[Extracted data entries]

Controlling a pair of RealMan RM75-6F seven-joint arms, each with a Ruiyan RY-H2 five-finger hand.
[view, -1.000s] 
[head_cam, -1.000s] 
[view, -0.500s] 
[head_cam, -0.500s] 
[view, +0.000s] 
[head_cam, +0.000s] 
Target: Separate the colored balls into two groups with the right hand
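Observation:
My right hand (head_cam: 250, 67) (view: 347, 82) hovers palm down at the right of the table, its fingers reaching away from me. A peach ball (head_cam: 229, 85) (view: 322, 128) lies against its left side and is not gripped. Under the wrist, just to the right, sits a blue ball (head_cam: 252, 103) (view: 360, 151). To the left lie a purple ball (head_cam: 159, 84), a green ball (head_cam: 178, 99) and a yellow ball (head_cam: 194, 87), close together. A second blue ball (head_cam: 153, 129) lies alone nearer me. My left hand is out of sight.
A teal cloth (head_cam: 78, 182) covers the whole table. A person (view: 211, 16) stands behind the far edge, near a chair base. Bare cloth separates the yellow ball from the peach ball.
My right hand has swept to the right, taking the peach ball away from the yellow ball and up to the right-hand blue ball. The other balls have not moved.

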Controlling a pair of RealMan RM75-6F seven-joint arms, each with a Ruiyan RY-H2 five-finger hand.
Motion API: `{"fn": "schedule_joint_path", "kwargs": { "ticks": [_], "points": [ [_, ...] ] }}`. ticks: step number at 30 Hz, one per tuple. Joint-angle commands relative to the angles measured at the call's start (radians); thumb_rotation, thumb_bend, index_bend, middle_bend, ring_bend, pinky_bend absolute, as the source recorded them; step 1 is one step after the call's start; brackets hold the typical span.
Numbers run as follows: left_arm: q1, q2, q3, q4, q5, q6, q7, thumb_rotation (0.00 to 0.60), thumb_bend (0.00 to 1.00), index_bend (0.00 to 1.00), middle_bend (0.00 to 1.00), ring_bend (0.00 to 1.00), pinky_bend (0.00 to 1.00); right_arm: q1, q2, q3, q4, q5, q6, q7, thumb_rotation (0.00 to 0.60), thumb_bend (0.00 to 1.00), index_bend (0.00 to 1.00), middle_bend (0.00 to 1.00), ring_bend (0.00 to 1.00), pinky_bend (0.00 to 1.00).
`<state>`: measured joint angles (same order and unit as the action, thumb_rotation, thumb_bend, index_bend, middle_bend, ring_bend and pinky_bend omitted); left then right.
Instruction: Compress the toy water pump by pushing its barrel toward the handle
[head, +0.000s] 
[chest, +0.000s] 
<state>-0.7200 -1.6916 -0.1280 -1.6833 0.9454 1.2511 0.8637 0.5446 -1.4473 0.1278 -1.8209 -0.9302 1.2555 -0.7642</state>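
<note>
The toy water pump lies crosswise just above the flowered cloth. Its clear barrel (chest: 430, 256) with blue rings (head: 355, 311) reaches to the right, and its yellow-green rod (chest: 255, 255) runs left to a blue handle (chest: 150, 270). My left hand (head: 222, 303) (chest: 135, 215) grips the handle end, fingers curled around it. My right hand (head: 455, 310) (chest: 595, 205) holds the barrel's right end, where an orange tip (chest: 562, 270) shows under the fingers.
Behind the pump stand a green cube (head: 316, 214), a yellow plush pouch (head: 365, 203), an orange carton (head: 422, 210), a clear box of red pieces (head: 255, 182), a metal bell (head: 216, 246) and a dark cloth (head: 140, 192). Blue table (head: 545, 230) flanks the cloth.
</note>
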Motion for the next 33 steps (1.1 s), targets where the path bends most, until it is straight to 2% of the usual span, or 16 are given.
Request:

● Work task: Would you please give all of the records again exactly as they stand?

● Task output:
Controlling a pair of RealMan RM75-6F seven-joint arms, each with a Ruiyan RY-H2 five-finger hand.
[view, -1.000s] 
[head_cam, -1.000s] 
[view, -0.500s] 
[head_cam, -0.500s] 
[view, +0.000s] 
[head_cam, +0.000s] 
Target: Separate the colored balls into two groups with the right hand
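Observation:
My right hand (head_cam: 250, 67) (view: 347, 82) hovers palm down at the right of the table, its fingers reaching away from me. A peach ball (head_cam: 229, 85) (view: 322, 128) lies against its left side and is not gripped. Under the wrist, just to the right, sits a blue ball (head_cam: 252, 103) (view: 360, 151). To the left lie a purple ball (head_cam: 159, 84), a green ball (head_cam: 178, 99) and a yellow ball (head_cam: 194, 87), close together. A second blue ball (head_cam: 153, 129) lies alone nearer me. My left hand is out of sight.
A teal cloth (head_cam: 78, 182) covers the whole table. A person (view: 211, 16) stands behind the far edge, near a chair base. Bare cloth separates the yellow ball from the peach ball.
My right hand has swept to the right, taking the peach ball away from the yellow ball and up to the right-hand blue ball. The other balls have not moved.
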
Controlling a pair of RealMan RM75-6F seven-joint arms, each with a Ruiyan RY-H2 five-finger hand.
Motion API: `{"fn": "schedule_joint_path", "kwargs": { "ticks": [_], "points": [ [_, ...] ] }}`. ticks: step number at 30 Hz, one per tuple. Joint-angle commands relative to the angles measured at the call's start (radians); thumb_rotation, thumb_bend, index_bend, middle_bend, ring_bend, pinky_bend absolute, as the source recorded them; step 1 is one step after the call's start; brackets hold the typical span.
Numbers run as follows: left_arm: q1, q2, q3, q4, q5, q6, q7, thumb_rotation (0.00 to 0.60), thumb_bend (0.00 to 1.00), index_bend (0.00 to 1.00), middle_bend (0.00 to 1.00), ring_bend (0.00 to 1.00), pinky_bend (0.00 to 1.00); right_arm: q1, q2, q3, q4, q5, q6, q7, thumb_rotation (0.00 to 0.60), thumb_bend (0.00 to 1.00), index_bend (0.00 to 1.00), middle_bend (0.00 to 1.00), ring_bend (0.00 to 1.00), pinky_bend (0.00 to 1.00).
`<state>`: measured joint angles (same order and unit as the action, thumb_rotation, thumb_bend, index_bend, middle_bend, ring_bend and pinky_bend omitted); left then right.
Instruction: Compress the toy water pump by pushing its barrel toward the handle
[head, +0.000s] 
[chest, +0.000s] 
<state>-0.7200 -1.6916 -0.1280 -1.6833 0.9454 1.2511 0.8637 0.5446 -1.4473 0.1278 -1.8209 -0.9302 1.2555 -0.7642</state>
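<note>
The toy water pump lies crosswise just above the flowered cloth. Its clear barrel (chest: 430, 256) with blue rings (head: 355, 311) reaches to the right, and its yellow-green rod (chest: 255, 255) runs left to a blue handle (chest: 150, 270). My left hand (head: 222, 303) (chest: 135, 215) grips the handle end, fingers curled around it. My right hand (head: 455, 310) (chest: 595, 205) holds the barrel's right end, where an orange tip (chest: 562, 270) shows under the fingers.
Behind the pump stand a green cube (head: 316, 214), a yellow plush pouch (head: 365, 203), an orange carton (head: 422, 210), a clear box of red pieces (head: 255, 182), a metal bell (head: 216, 246) and a dark cloth (head: 140, 192). Blue table (head: 545, 230) flanks the cloth.
</note>
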Motion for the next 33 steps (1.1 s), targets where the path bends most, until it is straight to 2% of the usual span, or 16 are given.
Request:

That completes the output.